» **AVAILABLE DATA**
--

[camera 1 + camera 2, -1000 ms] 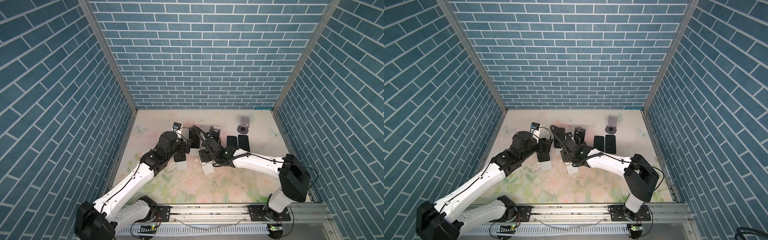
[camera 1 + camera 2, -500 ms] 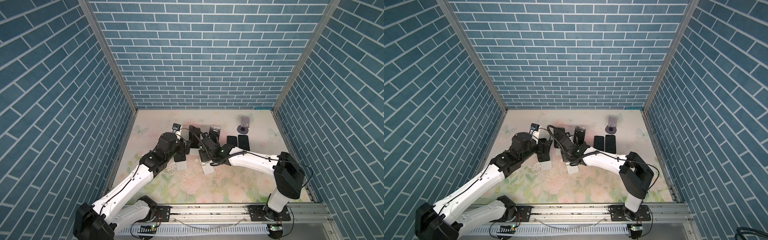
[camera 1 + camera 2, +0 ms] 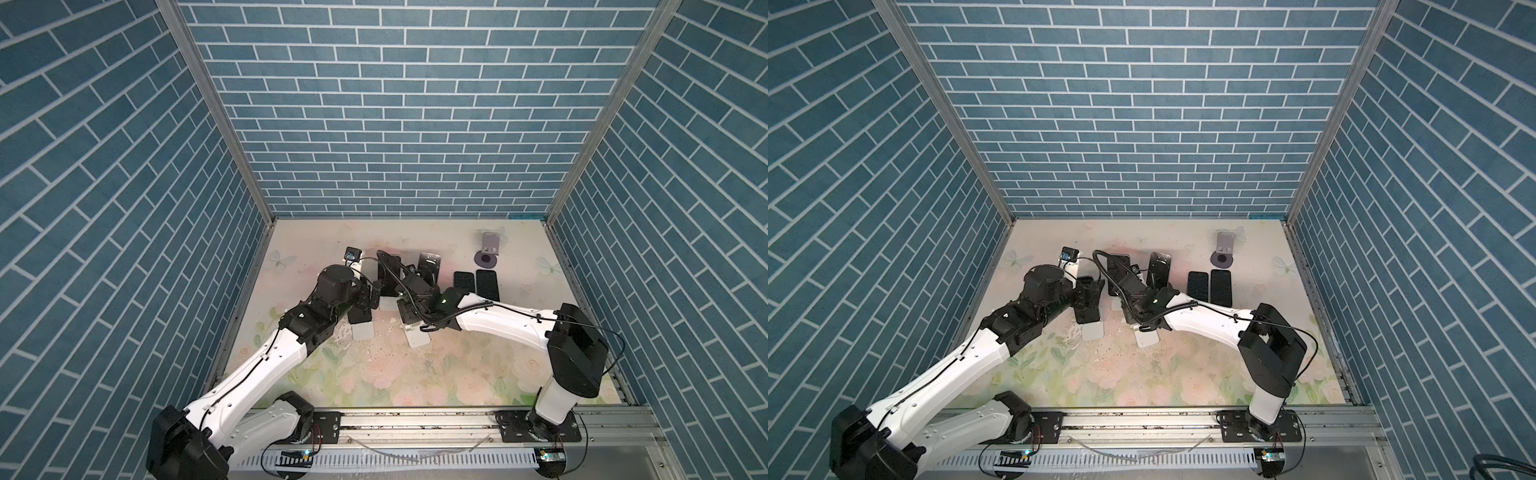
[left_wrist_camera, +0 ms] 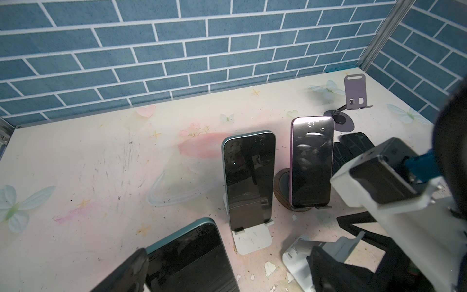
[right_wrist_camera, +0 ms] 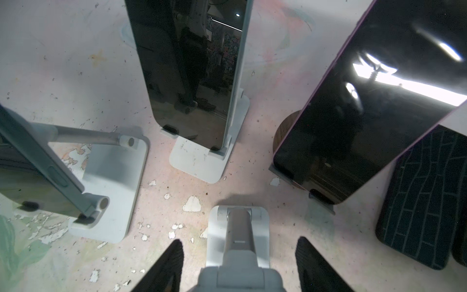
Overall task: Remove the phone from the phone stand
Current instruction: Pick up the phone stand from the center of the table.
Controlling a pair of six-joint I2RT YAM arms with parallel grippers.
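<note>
Several dark phones stand on white stands in mid-table. My left gripper (image 3: 365,300) (image 4: 227,255) is open round the teal-edged phone (image 4: 187,260) on the left stand (image 3: 362,332). One finger (image 4: 126,273) is at the phone's edge and the other is well clear of it. My right gripper (image 3: 409,309) (image 5: 240,241) hangs over the neighbouring stand (image 5: 238,227). Its fingers (image 5: 171,263) flank the stand's upright arm, with bare table showing on both sides. That stand's phone is hidden in the right wrist view, and I cannot see any grip on it.
Behind these stand a teal phone on a white stand (image 4: 249,177) and a purple phone on a round wooden stand (image 4: 312,161). Two phones lie flat (image 3: 464,283) (image 3: 487,283) to the right. An empty purple stand (image 3: 489,245) sits back right. Brick walls enclose the table.
The right arm has swung a little to the left, bringing its gripper over the stand. The left arm has stayed almost still beside its phone.
</note>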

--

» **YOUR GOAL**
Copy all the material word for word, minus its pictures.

» **YOUR SOLUTION**
[camera 1 + camera 2, -1000 ms] 
[camera 1 + camera 2, -500 ms] 
[camera 1 + camera 2, +0 ms] 
[left_wrist_camera, +0 ms] 
[right_wrist_camera, +0 ms] 
Overall task: Remove the phone from the phone stand
Current instruction: Pick up the phone stand from the center of the table.
Controlling a pair of six-joint I2RT YAM arms with parallel grippers.
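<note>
Several dark phones stand on white stands in mid-table. My left gripper (image 3: 365,300) (image 4: 227,255) is open round the teal-edged phone (image 4: 187,260) on the left stand (image 3: 362,332). One finger (image 4: 126,273) is at the phone's edge and the other is well clear of it. My right gripper (image 3: 409,309) (image 5: 240,241) hangs over the neighbouring stand (image 5: 238,227). Its fingers (image 5: 171,263) flank the stand's upright arm, with bare table showing on both sides. That stand's phone is hidden in the right wrist view, and I cannot see any grip on it.
Behind these stand a teal phone on a white stand (image 4: 249,177) and a purple phone on a round wooden stand (image 4: 312,161). Two phones lie flat (image 3: 464,283) (image 3: 487,283) to the right. An empty purple stand (image 3: 489,245) sits back right. Brick walls enclose the table.
The right arm has swung a little to the left, bringing its gripper over the stand. The left arm has stayed almost still beside its phone.
</note>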

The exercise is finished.